まずはCrystalDiskMark 9.0.1で各チップセットの傾向を見ていこう。1台目に用意したのは、1世代前の製品ではあるもののGen 5対応でも最速クラスであるMicron「Crucial T705」の2TBモデル(CT2000T705SSD5)だ。公称シーケンシャルリード14,500MB/s、ライト12,700MB/sで232層TLC NAND、キャッシュ用のDRAMも搭載というハイエンド仕様だ。

Core UltraとZ890チップセットの組み合わせは12,000MB/s前後までしか出ないと言われているが、その話のとおりの結果が出た。B550チップセットはGen 4までの対応なので7,500MB/s前後で頭打ちとなる。シーケンシャル性能ではX870Eがトップだが、ランダム性能ではIntel系のチップセットが強い傾向となった。
2台目のSSDはGen 4対応となるMicron「Crucial T500」の2TBモデル(CT2000T500SSD8)だ。公称シーケンシャルリード7,400MB/s、ライト7,000MB/sで232層TLC NANDを採用、キャッシュ用のDRAMも搭載。こちらも後継機が発売中だが、今もGen 4トップクラスの性能を持つ。

AMD系はシーケンシャル性能に優れ、Intel系はランダム性能が高いというGen 5以上にプラットフォーム別の傾向がハッキリ出た。AMDだけに目を向けるとランダムリードはB550がわずかに上回るが、ランダムライトではX870Eが約1.5倍も高速だ。AMD内でも傾向が出ている点に注目したい。
3台目は同じくGen 4からSandisk「WD_BLACK SN7100」の1TBモデル(WDS100T4X0E)だ。公称シーケンシャルリード7,250MB/s、ライト6,900MB/sでTLC 3D NANDを採用する。DRAMレス仕様なので手頃な価格ながら高い性能を持っており、人気が非常に高い。手持ちの都合で容量が1TBとなったが、今回のテストの趣旨としては、基本的な傾向は把握できる。
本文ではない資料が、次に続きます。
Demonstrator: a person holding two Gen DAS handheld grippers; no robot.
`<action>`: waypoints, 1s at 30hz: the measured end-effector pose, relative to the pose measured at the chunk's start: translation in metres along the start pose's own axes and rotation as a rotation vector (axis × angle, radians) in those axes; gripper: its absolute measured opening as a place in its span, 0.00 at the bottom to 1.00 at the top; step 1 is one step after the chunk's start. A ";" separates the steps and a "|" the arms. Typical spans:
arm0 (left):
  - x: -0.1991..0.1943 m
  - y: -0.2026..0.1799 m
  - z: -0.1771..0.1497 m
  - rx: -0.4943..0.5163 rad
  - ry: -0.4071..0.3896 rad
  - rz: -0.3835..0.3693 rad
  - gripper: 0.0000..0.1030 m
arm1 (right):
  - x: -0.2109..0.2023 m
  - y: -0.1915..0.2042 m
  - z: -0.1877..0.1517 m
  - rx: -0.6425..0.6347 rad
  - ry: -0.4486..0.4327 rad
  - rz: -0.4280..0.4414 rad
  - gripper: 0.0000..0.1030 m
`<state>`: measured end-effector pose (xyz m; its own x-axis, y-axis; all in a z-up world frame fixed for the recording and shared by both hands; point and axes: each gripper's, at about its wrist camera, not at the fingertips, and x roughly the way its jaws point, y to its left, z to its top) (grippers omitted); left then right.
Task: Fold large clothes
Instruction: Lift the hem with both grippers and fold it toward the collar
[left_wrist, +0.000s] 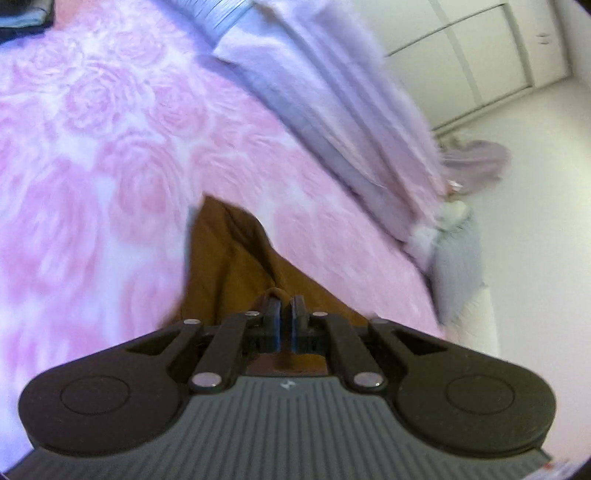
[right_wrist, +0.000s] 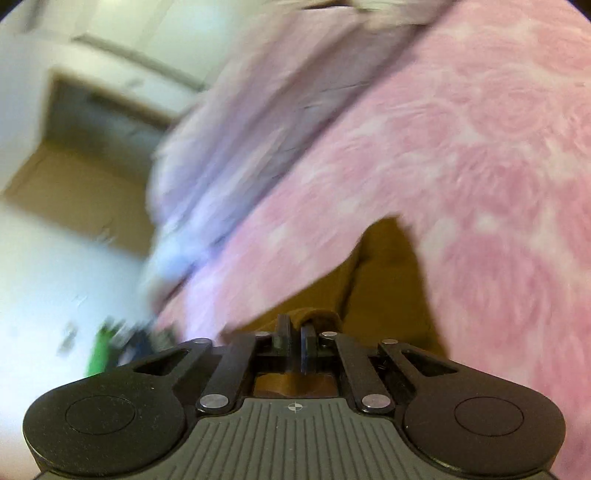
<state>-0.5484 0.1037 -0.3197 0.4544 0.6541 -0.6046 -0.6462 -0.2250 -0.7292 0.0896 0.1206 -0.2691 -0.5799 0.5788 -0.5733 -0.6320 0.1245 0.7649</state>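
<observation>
A brown garment (left_wrist: 229, 258) hangs over the pink rose-patterned bedspread (left_wrist: 110, 147). In the left wrist view my left gripper (left_wrist: 286, 306) is shut on a fold of its edge, and the cloth drapes away from the fingertips toward the bed. In the right wrist view the same brown garment (right_wrist: 384, 273) runs out from my right gripper (right_wrist: 295, 325), which is shut on another bit of its edge. Both views are blurred by motion. The rest of the garment is hidden below the grippers.
A lilac blanket (left_wrist: 332, 92) lies bunched along the far side of the bed, with a grey pillow (left_wrist: 458, 266) at its end. White wardrobe doors (left_wrist: 480, 55) stand behind. In the right wrist view a doorway (right_wrist: 92, 140) and a green object (right_wrist: 98, 354) show at left.
</observation>
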 end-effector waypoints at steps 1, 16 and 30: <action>0.015 0.007 0.014 -0.026 0.001 0.046 0.07 | 0.019 -0.002 0.014 0.031 -0.016 -0.070 0.10; 0.079 -0.007 0.025 0.364 0.140 0.216 0.25 | 0.086 0.004 -0.011 -0.355 -0.026 -0.356 0.39; 0.101 -0.046 -0.017 0.710 0.123 0.398 0.40 | 0.141 0.011 0.004 -0.567 -0.035 -0.389 0.39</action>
<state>-0.4625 0.1679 -0.3524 0.1466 0.5290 -0.8359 -0.9883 0.1139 -0.1013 0.0026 0.2070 -0.3406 -0.2459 0.6043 -0.7578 -0.9676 -0.1068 0.2288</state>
Crucial T500と同じ傾向だ。シーケンシャルはAMD系、ランダムはIntel系が強い。DRAMレスのSSDでも傾向に変化はなかった、という点が重要だ。
4台目はGen 4からSandisk「WD Blue SN5000」の4TBモデル(WDS400T4B0E)だ。公称シーケンシャルリードは5,500MB/s、ライトは5,000MB/sで、QLC 3D NANDを採用する。4TBの大容量、DRAMレス、QLCとこれまでの3台とまた違う属性を持つ製品だ。
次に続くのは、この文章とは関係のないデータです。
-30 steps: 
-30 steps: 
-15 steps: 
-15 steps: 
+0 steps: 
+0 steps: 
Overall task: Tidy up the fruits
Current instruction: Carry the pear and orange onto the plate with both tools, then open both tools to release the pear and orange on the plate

それほど高速仕様というわけではないため、シーケンシャル性能ではあまり差は出なかったが、ランダム性能についてはこれまでの3台と同じくIntel系が強いという傾向だ。それぞれスペックが異なる4台を用意したが、CrystalDiskMark 9.0.1ではほとんど同じ傾向が出ている。これがプラットフォームごとの特徴と言ってよいだろう。
では、PCMark 10のFull System Drive Benchmarkと3DMarkのStorage Benchmarkではどうだろうか。このテスト結果はSSDとチップセット別の結果を1つにまとめている。
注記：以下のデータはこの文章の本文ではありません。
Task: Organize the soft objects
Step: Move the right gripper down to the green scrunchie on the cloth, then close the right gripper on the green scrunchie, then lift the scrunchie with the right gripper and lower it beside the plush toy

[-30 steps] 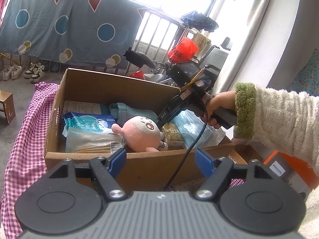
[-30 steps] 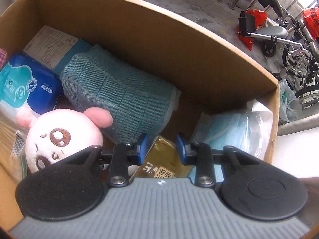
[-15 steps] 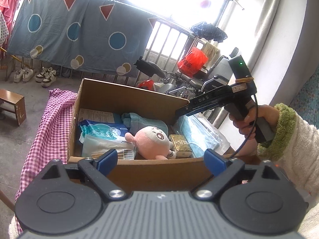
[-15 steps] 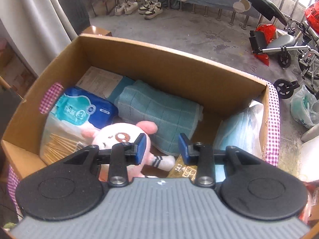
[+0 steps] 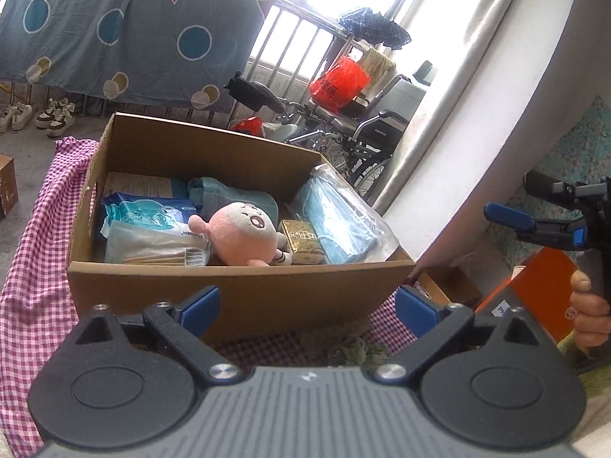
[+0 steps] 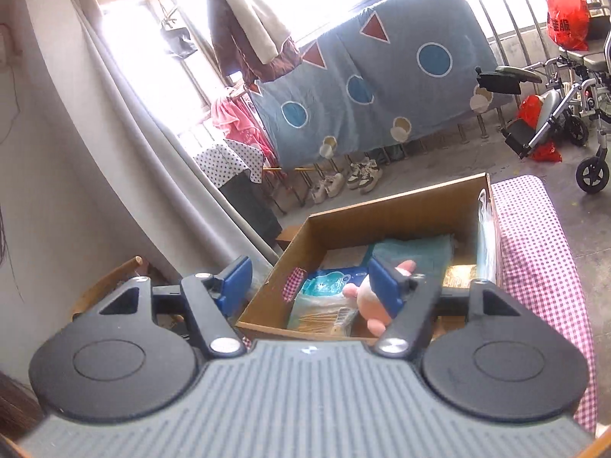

PCMark 10と3DMarkはすべてのSSDでスコアのよい順にZ790、Z890、X870E、B550となった。アプリの処理はランダム性能が重要になる場合もあるため、Intel系のチップセットが強い結果だ。なかでもZ790は、PCI Express 5.0 x16レーンを分割してのGen 5対応が低レイテンシーにつながっているのか、特に強かった。
誰もが体感できるほどの差ではないものの、なんとも“モヤる”結果ではある
特定チップセットだけ異様に強いというようなSSDが出てきたらどうしようとも思っていたが、プラットフォーム別の傾向はどのSSDでも同じだったのは安心した。同じプラットフォームを使う限り、SSDの性能比較に問題がないと分かったからだ。それだけでも今回のテストを行った意義があったと言えよう。また、誰が見ても明らかなほど体感できる大差ではないというところも、ひとまず許容できるところではある。

とはいえ、である。Crucial T705でのPCMark 10の結果だけ取り出して見比べると、Z790はX870Eの約1.4倍ものスコアだ。通常のPC利用において旧世代プラットフォームがトップに立ってしまったのは少々複雑な気持ちにはなる。SSDに着目した場合の話ではあるが、Z790は、1990年代初頭に全日本プロレスで超世代軍に立ちはだかったジャンボ鶴田やスタン・ハンセンと言えるのかもしれない……。